Pick out the lines below that include the string "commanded".

Data entries
<<<<

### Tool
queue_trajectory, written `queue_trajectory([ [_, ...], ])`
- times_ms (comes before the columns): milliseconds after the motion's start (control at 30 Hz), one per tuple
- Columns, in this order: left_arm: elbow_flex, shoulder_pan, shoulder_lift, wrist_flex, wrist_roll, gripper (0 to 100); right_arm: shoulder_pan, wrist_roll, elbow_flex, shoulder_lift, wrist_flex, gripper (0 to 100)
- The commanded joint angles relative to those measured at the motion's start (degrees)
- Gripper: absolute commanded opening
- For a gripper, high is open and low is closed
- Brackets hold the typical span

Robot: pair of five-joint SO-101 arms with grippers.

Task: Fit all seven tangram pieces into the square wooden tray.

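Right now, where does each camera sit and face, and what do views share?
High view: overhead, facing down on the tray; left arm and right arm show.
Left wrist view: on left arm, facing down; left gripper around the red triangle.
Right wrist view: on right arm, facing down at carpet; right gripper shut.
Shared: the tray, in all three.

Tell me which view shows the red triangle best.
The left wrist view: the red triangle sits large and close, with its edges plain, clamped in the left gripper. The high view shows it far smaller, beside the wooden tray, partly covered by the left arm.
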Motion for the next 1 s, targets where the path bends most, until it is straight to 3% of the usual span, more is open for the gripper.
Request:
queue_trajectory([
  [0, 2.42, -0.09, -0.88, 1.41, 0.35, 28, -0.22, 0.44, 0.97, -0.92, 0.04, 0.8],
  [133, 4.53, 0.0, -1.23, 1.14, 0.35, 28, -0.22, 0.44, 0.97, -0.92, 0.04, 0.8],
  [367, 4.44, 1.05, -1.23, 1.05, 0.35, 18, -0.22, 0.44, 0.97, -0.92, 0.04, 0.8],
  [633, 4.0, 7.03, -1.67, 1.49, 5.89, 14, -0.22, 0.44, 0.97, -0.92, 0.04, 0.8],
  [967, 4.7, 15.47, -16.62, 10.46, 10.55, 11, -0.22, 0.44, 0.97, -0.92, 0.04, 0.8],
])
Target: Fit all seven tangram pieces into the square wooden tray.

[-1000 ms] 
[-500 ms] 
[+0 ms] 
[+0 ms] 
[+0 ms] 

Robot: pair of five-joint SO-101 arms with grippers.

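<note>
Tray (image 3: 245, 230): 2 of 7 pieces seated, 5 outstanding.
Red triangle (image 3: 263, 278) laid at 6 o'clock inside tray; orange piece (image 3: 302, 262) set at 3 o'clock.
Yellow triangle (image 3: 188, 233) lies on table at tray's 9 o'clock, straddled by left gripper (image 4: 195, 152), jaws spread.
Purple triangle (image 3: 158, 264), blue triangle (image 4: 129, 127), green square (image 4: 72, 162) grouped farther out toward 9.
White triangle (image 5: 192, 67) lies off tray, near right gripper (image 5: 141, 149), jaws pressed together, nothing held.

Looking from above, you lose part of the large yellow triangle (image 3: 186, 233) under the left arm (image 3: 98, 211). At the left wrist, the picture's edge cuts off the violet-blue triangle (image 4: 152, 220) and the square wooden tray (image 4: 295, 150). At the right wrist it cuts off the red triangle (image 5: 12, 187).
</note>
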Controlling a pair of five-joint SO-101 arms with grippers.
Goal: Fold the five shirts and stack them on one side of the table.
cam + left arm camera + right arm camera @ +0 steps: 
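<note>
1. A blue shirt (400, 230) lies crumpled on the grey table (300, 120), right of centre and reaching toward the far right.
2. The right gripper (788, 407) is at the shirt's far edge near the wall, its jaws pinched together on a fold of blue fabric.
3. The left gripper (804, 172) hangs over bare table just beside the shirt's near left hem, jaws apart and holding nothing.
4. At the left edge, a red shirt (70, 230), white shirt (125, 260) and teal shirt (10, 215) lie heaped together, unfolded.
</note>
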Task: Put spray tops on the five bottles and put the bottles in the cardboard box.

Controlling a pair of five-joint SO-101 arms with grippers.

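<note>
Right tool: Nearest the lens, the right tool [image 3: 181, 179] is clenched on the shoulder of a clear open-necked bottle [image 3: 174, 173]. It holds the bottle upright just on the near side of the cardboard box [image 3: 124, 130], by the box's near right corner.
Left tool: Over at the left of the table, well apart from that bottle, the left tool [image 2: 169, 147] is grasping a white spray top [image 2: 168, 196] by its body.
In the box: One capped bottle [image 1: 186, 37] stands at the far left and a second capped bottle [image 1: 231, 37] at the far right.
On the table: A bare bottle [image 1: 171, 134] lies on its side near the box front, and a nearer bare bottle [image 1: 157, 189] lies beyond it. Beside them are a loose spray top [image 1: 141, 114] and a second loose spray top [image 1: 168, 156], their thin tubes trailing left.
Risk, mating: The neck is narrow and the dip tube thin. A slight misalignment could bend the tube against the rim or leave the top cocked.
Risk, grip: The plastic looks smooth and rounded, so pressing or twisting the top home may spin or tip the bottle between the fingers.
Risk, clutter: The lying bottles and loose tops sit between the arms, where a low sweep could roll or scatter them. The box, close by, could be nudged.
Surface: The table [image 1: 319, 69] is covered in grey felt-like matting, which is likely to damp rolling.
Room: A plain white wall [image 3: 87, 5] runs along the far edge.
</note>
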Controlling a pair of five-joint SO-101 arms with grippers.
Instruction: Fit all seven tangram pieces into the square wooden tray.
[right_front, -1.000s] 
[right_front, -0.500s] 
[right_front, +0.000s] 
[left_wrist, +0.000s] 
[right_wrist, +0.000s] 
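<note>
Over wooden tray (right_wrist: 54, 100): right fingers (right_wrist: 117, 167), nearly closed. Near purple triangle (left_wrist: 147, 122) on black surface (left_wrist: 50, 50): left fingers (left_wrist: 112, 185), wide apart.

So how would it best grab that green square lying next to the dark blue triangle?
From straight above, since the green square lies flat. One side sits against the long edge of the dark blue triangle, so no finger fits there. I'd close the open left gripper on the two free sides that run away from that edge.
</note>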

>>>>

Your solution —
- The commanded joint angles relative to those measured at the motion's start (degrees)
- Gripper: absolute commanded opening

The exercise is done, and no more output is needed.